Watching him work is an education, mind. He's clever and calculating and merciless, understanding what makes people tick and exploiting their innermost fears and desires to bring about his own brand of elegant justice. Tara sees the way he looks at the rest of his team, though, and it's just too close to the way he looks at the marks for her to trust him. Nate would play his team mates the same way he plays the marks if he felt it was in the best interests of his plan to do so, Tara feels sure.
After each job, he climbs back into the bottle, wallowing in his own private hell. He pushes the others away when they try to help him, guarding his betrayal and hurt and grief jealously. After all, if he lets the team in, they might be able to take these things away from him. And then what would be left? Certainly Nate doesn't know, and that's what scares him. Tara's seen his like before, worked that pain to her own ends in a hundred cons. She knows where he's headed, and it ain't pretty.
She doesn't like Nate that much. In the position he's in, he endangers all of them, Tara included. He swings between using his team like pawns in a very risky chess game and acting like Team Dad. She can see the others have trouble keeping up with his changing moods and spiralling plans too. He's charismatic though, and despite how bleak and broken he is, she can understand what Sophie sees in him. She just hopes that her friend isn't going to get her fingers burned…
.
If any of them needs Team Dad, it's Parker.
She's the original feral child, all grown up.
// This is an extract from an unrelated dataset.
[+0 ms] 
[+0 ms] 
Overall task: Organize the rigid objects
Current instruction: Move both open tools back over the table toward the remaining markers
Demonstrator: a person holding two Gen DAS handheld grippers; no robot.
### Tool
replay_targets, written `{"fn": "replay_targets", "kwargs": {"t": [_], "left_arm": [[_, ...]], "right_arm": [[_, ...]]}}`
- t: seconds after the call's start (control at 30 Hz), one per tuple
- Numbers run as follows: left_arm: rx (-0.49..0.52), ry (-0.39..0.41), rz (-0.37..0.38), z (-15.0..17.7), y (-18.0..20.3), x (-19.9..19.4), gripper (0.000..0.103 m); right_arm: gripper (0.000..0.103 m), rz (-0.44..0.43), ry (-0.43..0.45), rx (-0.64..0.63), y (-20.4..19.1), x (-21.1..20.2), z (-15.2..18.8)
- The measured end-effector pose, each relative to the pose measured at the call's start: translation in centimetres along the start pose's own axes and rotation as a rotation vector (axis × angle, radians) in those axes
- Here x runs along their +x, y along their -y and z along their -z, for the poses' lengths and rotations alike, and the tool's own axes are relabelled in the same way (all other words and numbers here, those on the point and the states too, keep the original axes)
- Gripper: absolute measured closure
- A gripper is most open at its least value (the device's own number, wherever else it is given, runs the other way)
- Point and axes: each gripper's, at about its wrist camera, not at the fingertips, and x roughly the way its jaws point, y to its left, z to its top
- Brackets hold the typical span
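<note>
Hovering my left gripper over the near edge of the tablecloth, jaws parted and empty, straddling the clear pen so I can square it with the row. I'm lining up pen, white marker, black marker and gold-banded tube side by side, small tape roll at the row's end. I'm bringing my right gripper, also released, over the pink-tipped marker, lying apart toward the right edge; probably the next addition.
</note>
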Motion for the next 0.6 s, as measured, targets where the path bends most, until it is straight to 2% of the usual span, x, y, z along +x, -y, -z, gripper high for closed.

She's beautiful and fragile and wild, and Tara's having trouble understanding how she's managed before now, without the team to back her up. Parker doesn't do people well, lacking the indefinable something that lets one human understand another without needing a book of instructions. It would have been so easy for her to become a victim of society instead of a menace, prey instead of predator. There's no denying she's good, though. She's definitely the best thief Tara's ever seen, government included.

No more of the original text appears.